• DATA BELOW

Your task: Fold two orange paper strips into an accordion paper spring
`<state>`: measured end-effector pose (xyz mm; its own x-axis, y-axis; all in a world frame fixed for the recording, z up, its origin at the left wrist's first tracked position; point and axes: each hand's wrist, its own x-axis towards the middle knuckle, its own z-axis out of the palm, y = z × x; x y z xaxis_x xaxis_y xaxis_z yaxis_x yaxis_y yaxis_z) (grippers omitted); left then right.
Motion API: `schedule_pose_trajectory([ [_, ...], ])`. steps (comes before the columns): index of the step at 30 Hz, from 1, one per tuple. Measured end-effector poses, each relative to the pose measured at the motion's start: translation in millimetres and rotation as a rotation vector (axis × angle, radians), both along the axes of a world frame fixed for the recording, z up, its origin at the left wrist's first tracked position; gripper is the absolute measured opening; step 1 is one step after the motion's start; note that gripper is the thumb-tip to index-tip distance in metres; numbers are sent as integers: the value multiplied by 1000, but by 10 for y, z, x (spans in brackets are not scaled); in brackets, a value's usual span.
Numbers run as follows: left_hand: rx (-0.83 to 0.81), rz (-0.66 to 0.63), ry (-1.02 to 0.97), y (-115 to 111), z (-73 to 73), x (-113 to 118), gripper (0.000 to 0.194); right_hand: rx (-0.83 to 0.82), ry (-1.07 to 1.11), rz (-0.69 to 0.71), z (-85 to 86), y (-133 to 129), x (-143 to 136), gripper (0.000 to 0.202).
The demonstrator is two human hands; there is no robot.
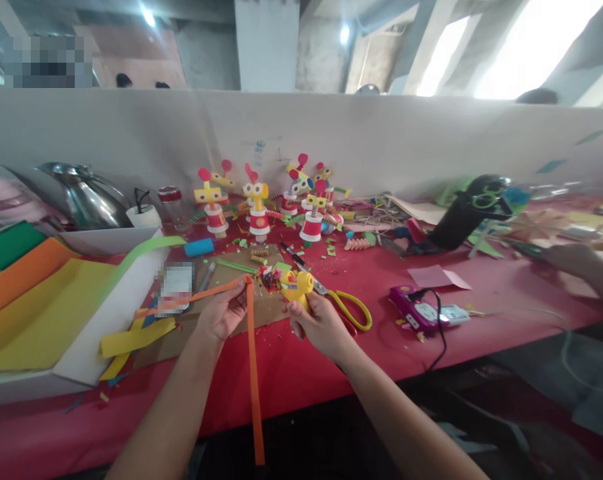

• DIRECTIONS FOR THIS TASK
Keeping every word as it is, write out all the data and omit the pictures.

• SOLUTION FOR THIS EXERCISE
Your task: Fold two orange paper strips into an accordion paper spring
`<state>`: measured end-effector pose (xyz mm; its own x-axis, y-axis; all in a world frame fixed for the recording, z up, its origin at the left wrist's first tracked position; point and axes: each hand's wrist, its own x-axis towards the middle knuckle, its own z-axis out of the palm, y = z × x; x y z xaxis_x xaxis_y xaxis_z yaxis_x yaxis_y yaxis_z) (grippers omitted); left then right.
Motion API: `schedule_pose_trajectory([ [_, ...], ])`. steps (comes before the columns): index of the step at 30 Hz, from 1, one per tuple. Measured end-effector poses, each relative to the pose measured at the motion's start: translation in millimetres and rotation as a rotation vector (axis × angle, radians), both along the axes of a world frame fixed for the recording, z up, its origin at the left wrist's first tracked position; gripper is the absolute measured opening; step 1 is one step after the motion's start; note that gripper is the thumb-tip to index-tip distance in metres; numbers are sent as integers: the value multiplied by 1000, but by 10 for y, z, x (spans in brackets are not scaled); in brackets, a value's usual span.
Numbers run as follows: left_hand: rx (-0.83 to 0.81), rz (-0.66 to 0.63), ry (-1.02 to 0.97), y (-115 to 111), z (-73 to 73), x (-113 to 118), gripper (0.000 to 0.194); right_hand: rx (-0.83 to 0.82), ry (-1.07 to 1.11), rz (-0.69 to 0.71), z (-85 to 86), y (-133 to 129), x (-143 to 136), gripper (0.000 to 0.202).
The demonstrator is two human hands; there is no robot.

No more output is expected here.